Hey, literary agent! Are you looking for a knockoff or something original?
Years ago at Canyon House, a long forgotten marketing company, Norman had a sharp eye for products we could knock off, products that were already proven winners. Knockoffs were low risk and they made money, not as much as the originals, but enough to keep things profitable.
Marketing a new and truly original product is risky. Most don't make it. They're dropped before too much money is lost. The big money goes to push the winners. When you just go for knockoffs you eliminate losses from those hopeless products that would never make it.
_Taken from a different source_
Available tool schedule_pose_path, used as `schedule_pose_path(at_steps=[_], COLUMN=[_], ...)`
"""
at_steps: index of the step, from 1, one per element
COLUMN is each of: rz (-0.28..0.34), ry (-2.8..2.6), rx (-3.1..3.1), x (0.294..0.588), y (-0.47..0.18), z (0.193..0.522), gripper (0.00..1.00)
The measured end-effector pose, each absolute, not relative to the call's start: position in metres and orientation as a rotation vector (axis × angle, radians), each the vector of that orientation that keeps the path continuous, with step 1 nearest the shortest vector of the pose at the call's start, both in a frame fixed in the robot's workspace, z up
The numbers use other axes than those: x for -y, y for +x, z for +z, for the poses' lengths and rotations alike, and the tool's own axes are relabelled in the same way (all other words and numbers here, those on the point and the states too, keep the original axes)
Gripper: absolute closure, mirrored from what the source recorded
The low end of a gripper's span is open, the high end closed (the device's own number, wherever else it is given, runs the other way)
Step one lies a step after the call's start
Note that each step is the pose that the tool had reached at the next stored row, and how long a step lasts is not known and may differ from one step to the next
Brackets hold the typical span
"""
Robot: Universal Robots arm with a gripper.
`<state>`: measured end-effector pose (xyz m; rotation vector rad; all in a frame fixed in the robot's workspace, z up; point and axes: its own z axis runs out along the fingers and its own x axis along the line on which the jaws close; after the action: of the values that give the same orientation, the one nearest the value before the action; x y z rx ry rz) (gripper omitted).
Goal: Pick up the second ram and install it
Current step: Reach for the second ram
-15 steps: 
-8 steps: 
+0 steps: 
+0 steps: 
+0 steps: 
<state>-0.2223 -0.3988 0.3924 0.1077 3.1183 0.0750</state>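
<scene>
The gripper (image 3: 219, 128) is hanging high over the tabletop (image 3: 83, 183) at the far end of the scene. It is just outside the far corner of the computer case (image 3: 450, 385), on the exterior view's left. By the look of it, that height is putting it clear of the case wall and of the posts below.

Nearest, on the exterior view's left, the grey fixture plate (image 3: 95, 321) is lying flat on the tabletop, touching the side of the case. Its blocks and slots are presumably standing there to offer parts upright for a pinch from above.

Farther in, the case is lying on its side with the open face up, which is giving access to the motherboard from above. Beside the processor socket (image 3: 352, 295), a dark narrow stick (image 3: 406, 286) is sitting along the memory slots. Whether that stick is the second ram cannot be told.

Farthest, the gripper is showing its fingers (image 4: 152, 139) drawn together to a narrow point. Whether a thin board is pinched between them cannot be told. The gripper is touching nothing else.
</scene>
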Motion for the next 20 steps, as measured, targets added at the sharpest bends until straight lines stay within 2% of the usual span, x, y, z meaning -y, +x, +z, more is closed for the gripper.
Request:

Because your product is a knockoff of a product that's already proven to be winner, you can be relatively certain the it too will make money.
Marketing knockoffs is boring.
In submitting queries to literary agents (I'm still looking!) a common request is to name "comparable books." I laughed when one agent's wish list mentioned that he/she/they/them wanted submissions that "defied categorizations altogether" -- and then asked for comparable titles.
It's understandable. There are hundreds -- maybe thousands -- of agents out there trying to make a living, and it isn't easy for them. Wouldn't it be easier for an agent to make a deal with a publisher by offering a book that is "like" a current best seller? Norman wouldn't hesitate.
So "original" is going to be harder to sell; riskier. "Original" is not for every agent out there. It takes someone special.
Original stories do get published. Out there among the agenting universe there are players who do recognize these special books and champion them and bring them to the market.
But it's risky.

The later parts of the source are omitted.